= PROBLEM TO SOLVE =
Please copy the data below exactly; none of the pictures in it belong in the copy.
*** GIVEN INFORMATION ***
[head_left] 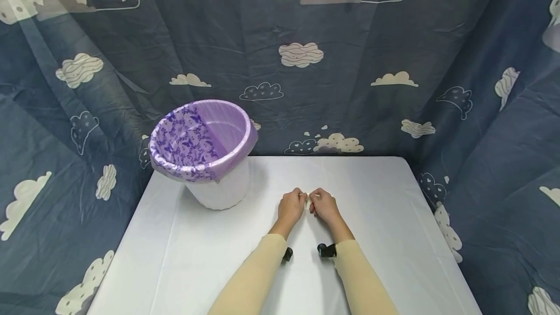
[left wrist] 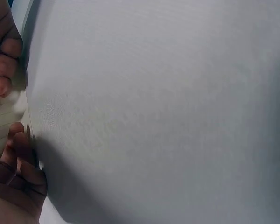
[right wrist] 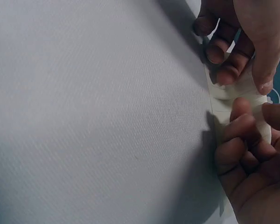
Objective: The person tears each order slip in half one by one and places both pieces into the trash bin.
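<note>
Over the middle of the white table, my left hand (head_left: 291, 207) and right hand (head_left: 324, 204) face each other, fingertips almost meeting. Between them both pinch a small piece of cream lined paper (right wrist: 219, 105), thumbs on one side and curled fingers on the other. The left wrist view also catches the paper (left wrist: 1, 115) at its left edge, partly covered by fingers. Much of the paper is hidden by the hands, and its full shape cannot be seen. In the head view only a pale sliver shows.
A white bin (head_left: 220, 191) with a purple patterned liner (head_left: 188, 135) folded over its rim stands at the table's back left. White cloth covers the table (head_left: 372, 198). Dark blue cloud-print curtains (head_left: 236, 28) hang behind and at both sides.
</note>
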Demonstrator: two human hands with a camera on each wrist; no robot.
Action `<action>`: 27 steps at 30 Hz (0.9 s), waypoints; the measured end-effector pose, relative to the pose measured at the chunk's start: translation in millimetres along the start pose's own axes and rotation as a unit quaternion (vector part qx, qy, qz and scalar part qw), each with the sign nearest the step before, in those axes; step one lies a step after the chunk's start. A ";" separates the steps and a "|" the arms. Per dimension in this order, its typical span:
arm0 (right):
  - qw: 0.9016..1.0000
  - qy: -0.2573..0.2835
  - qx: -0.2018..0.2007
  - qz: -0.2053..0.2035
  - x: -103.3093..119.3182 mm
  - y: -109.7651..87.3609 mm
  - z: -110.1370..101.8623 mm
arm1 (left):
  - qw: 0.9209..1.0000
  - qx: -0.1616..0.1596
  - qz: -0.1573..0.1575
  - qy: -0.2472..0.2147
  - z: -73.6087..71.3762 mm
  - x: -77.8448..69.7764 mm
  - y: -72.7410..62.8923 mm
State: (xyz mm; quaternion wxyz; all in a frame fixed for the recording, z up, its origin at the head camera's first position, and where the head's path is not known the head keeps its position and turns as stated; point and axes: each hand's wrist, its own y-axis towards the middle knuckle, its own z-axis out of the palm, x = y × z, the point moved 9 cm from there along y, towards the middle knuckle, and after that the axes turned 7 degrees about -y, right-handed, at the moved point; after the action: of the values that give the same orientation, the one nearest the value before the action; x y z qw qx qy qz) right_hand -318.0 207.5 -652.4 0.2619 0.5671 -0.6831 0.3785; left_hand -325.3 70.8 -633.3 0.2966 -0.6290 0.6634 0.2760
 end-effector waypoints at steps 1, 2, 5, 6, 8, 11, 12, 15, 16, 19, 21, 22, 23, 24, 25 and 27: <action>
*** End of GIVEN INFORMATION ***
= OUTPUT FOR THIS TASK =
[head_left] 
[left wrist] 
[right wrist] 
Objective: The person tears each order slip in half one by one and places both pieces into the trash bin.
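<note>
Over the middle of the white table, my left hand (head_left: 291, 207) and right hand (head_left: 324, 204) face each other, fingertips almost meeting. Between them both pinch a small piece of cream lined paper (right wrist: 219, 105), thumbs on one side and curled fingers on the other. The left wrist view also catches the paper (left wrist: 1, 115) at its left edge, partly covered by fingers. Much of the paper is hidden by the hands, and its full shape cannot be seen. In the head view only a pale sliver shows.
A white bin (head_left: 220, 191) with a purple patterned liner (head_left: 188, 135) folded over its rim stands at the table's back left. White cloth covers the table (head_left: 372, 198). Dark blue cloud-print curtains (head_left: 236, 28) hang behind and at both sides.
</note>
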Demonstrator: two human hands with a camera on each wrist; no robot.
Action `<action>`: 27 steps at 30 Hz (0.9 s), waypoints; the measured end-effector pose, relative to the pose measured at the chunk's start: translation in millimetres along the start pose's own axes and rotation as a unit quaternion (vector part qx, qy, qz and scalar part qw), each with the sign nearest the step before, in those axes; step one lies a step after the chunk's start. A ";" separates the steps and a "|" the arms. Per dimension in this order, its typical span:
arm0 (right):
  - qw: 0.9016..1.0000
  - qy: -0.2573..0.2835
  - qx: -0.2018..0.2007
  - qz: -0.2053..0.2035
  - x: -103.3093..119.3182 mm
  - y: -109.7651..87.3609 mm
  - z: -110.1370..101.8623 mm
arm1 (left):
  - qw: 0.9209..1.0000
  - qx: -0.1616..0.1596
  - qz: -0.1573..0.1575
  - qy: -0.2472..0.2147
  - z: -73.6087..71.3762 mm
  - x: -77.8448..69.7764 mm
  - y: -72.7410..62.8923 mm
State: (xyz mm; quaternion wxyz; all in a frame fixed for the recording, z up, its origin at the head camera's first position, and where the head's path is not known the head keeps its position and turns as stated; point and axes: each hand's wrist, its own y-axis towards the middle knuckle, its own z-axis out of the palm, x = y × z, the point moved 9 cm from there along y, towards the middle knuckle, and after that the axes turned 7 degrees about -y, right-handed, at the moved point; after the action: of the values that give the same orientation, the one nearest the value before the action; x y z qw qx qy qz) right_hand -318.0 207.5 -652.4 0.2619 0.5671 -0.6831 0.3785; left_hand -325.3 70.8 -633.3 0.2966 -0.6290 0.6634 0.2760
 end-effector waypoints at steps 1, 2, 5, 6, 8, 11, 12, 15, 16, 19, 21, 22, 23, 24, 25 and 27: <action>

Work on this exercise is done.